A Lawyer Looks At The Declaration Of Independence

Christina Fulmer

Lawyers know we make easy targets. We enjoy lawyer jokes as much as the next person: What's the difference between a good lawyer and a great lawyer? A good lawyer knows the law; a great lawyer knows the judge.

Still, as we celebrate our independence, we note that author Thomas Jefferson and 23 other of the 56 signers of the Declaration of Independence were lawyers, and that the document was crafted and understood fundamentally as a legal pleading, and is the product of careful legal thinking.
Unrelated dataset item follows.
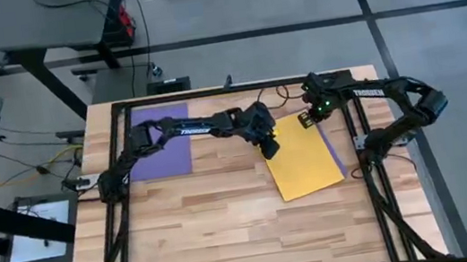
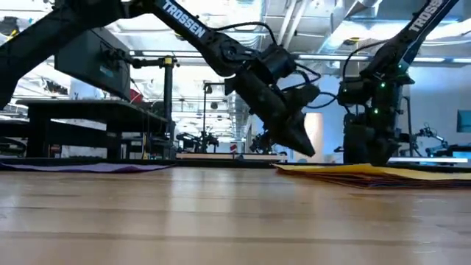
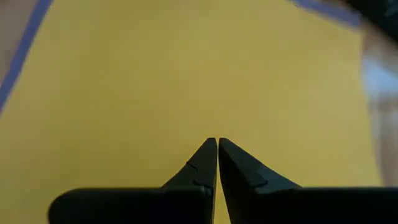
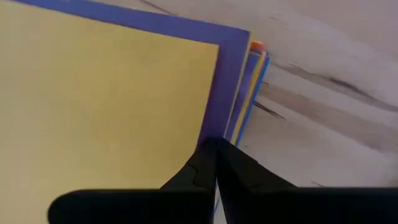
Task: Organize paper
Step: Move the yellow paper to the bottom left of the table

So lawyers can't be all that bad, right?

As convincingly argued by historian Peter Charles Hoffer in his book "The Law's Conscience: Equitable Constitutionalism in America" (1990), the structure and style of the Declaration follows a form familiar to most modern lawyers: a complaint initiating a lawsuit. There's the introduction and "whereas" section (why we're doing this); the bill of particulars (28 specific factual charges against George III); the Prayer for Relief (severing the colonies' political bonds to Great Britain); and finally, the verification where John Hancock and others put their signatures and "mutually pledg[ed] to each other our lives, our fortunes and our sacred honor." (That last part is a pretty tough standard to be sure, and one I am glad not to have to meet in every case.)
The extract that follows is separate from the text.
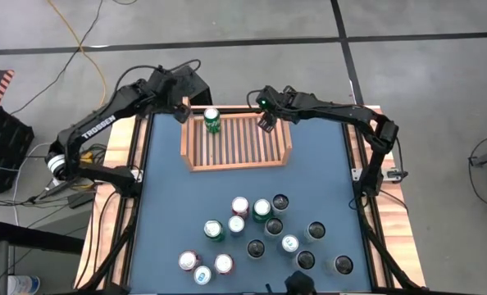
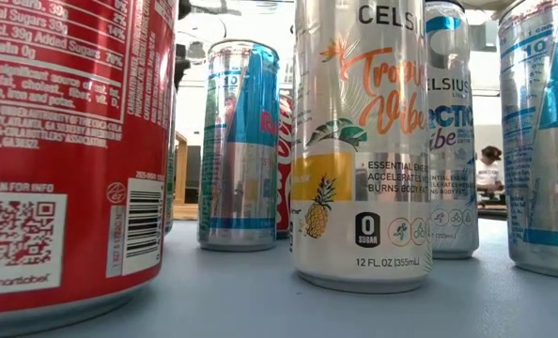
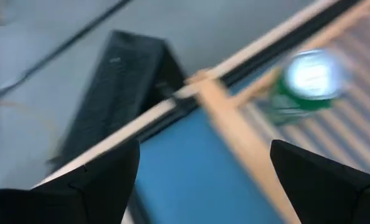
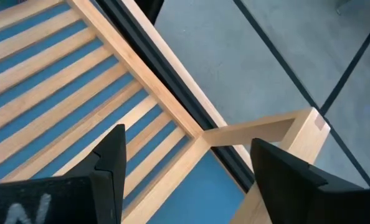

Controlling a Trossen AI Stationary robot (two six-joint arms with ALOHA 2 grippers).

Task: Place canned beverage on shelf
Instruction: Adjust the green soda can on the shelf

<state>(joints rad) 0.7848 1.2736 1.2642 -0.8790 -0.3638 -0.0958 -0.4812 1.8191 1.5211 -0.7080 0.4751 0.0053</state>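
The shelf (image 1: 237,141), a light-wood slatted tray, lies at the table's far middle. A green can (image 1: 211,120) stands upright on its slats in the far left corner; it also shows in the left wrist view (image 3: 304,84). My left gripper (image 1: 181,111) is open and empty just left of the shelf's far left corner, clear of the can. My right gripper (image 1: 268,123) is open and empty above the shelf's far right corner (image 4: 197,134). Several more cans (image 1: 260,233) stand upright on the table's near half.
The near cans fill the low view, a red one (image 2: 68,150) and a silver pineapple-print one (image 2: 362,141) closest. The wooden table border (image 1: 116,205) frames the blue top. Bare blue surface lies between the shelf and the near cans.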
As Professor Hoffer notes, Jefferson was an equity lawyer and the Declaration advances a familiar equitable breach of trust theory, asserting that George III was a trustee for the colonies and therefore owed them fiduciary duties, and that his failure to protect them from the capriciousness of Parliament was a breach of the trust for which equity provided the remedy of independence.
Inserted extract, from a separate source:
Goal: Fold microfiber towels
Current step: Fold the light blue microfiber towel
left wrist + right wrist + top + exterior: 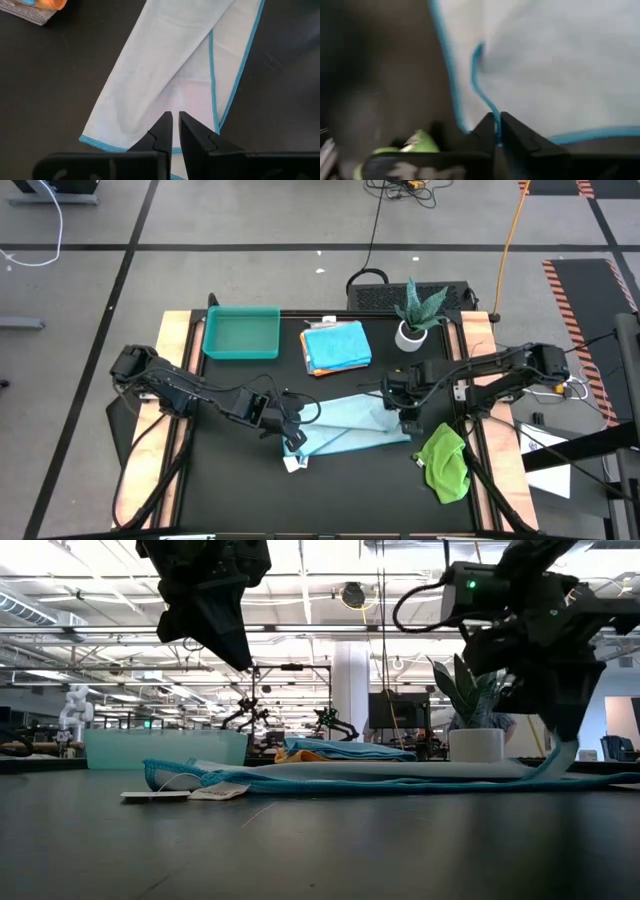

However, since equity derived its power from an appeal to the King's fairness, it seemed inconsistent for the colonists to seek relief for a breach of the King's fiduciary duties from the King himself, so Jefferson and his fellow lawyers crafted the then-radical legal theory that equitable power derived from the people as the sovereign, and that the Continental Congress, as representatives of the people, could impose the remedy of independence.

Thus, the Declaration is much more than stirring political prose, and may not have been possible without the work and deep thinking by a bunch of lawyers.

So while you're enjoying the hot dogs, fireworks and sunshine on the Fourth of July, please thank a lawyer. We can happily return to lawyer jokes on July 5th.